Your output should be the lines of the entries below, exactly, from the first one through the line that holds "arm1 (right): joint".

··· Exercise input

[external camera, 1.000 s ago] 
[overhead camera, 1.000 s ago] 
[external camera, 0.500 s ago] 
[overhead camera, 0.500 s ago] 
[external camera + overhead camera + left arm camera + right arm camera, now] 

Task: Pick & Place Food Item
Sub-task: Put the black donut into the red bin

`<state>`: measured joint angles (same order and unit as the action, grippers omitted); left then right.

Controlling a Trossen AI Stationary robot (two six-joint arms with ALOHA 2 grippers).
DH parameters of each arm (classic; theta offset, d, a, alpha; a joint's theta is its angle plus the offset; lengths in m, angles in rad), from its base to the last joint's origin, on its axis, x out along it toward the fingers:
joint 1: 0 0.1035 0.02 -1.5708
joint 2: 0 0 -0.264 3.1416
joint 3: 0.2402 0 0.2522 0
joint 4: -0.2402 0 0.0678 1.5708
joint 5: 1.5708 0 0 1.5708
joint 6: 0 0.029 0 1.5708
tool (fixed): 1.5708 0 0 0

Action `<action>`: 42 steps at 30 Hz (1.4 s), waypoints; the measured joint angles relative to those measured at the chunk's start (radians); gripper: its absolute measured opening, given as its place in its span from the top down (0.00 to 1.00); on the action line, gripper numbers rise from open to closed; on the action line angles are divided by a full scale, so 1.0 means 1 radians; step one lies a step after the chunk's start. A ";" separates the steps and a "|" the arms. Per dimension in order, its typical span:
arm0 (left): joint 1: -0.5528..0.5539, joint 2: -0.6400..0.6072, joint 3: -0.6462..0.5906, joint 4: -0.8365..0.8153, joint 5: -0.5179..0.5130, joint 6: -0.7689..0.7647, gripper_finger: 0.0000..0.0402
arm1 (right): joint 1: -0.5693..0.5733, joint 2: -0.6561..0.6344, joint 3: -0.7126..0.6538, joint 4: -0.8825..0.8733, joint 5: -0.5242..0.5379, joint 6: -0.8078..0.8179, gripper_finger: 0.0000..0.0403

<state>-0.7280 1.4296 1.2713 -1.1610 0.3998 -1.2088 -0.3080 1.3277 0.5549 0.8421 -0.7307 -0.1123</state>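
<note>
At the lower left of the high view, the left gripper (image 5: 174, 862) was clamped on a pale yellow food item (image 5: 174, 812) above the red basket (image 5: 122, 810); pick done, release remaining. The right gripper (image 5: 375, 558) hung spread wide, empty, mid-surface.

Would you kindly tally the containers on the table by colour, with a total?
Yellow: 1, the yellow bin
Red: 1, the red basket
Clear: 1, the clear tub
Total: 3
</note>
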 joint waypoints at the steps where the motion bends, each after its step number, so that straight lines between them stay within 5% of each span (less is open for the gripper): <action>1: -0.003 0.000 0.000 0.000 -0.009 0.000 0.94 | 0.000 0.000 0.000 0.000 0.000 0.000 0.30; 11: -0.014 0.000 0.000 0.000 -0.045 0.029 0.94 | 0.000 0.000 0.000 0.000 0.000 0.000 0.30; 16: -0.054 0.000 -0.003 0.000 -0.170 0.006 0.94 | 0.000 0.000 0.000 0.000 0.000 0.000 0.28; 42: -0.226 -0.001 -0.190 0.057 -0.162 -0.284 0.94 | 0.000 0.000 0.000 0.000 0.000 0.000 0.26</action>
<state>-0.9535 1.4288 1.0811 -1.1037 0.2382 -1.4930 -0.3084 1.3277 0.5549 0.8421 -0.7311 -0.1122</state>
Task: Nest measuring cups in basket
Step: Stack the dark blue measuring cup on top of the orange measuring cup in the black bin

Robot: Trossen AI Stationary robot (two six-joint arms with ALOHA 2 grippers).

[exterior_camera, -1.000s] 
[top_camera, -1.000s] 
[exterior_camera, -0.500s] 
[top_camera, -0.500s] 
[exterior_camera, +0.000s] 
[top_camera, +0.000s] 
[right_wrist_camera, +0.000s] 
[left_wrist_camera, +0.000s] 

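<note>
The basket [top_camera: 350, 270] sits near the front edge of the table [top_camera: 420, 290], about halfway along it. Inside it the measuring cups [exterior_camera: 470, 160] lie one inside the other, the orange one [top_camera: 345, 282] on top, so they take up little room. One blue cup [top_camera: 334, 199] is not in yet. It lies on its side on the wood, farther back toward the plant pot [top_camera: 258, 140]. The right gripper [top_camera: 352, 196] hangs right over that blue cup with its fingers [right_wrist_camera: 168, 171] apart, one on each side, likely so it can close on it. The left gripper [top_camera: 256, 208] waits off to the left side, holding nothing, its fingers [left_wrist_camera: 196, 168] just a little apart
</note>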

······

Answer space:
[external camera, 1.000 s ago] 
[overhead camera, 1.000 s ago] 
[external camera, 0.500 s ago] 
[overhead camera, 0.500 s ago] 
[external camera + overhead camera + left arm camera + right arm camera, now] 

Task: Pick & Place Food Item
Sub-task: Put the black donut into the red bin

`<state>`: measured joint angles (same order and unit as the action, grippers omitted); left then right.

Controlling a Trossen AI Stationary robot (two six-joint arms with ALOHA 2 grippers).
DH parameters of each arm (classic; theta offset, d, a, alpha; a joint's theta is its angle plus the offset; lengths in m, angles in rad), from its base to the last joint's origin, on its axis, x out along it toward the fingers:
joint 1: 0 0.1035 0.02 -1.5708
joint 2: 0 0 -0.264 3.1416
joint 3: 0.2402 0 0.2522 0
joint 4: -0.2402 0 0.0678 1.5708
joint 5: 1.5708 0 0 1.5708
joint 6: 0 0.029 0 1.5708
tool (fixed): 1.5708 0 0 0

Action `<action>`: 42 steps at 30 Hz (1.4 s), waypoints; the measured joint angles relative to those measured at the chunk's start (radians); gripper: its absolute measured opening, given as its place in its span from the top down (0.00 to 1.00); on the action line, gripper numbers rise from open to closed; on the action line angles are divided by a full scale, so 1.0 means 1 radians; step one lies a step after the chunk's start. A ";" separates the steps and a "|" the arms. Per dimension in order, its typical span:
arm0 (left): joint 1: -0.5528..0.5539, joint 2: -0.6400..0.6072, joint 3: -0.6462..0.5906, joint 4: -0.8365..0.8153, joint 5: -0.5179..0.5130, joint 6: -0.7689..0.7647, gripper_finger: 0.0000..0.0402
arm1 (right): joint 1: -0.5693..0.5733, joint 2: -0.6561..0.6344, joint 3: -0.7126..0.6538, joint 4: -0.8825..0.8733, joint 5: -0.5242..0.5379, joint 6: -0.8078..0.8179, gripper_finger: 0.0000..0.0403

Nothing more remains to be done for this exercise.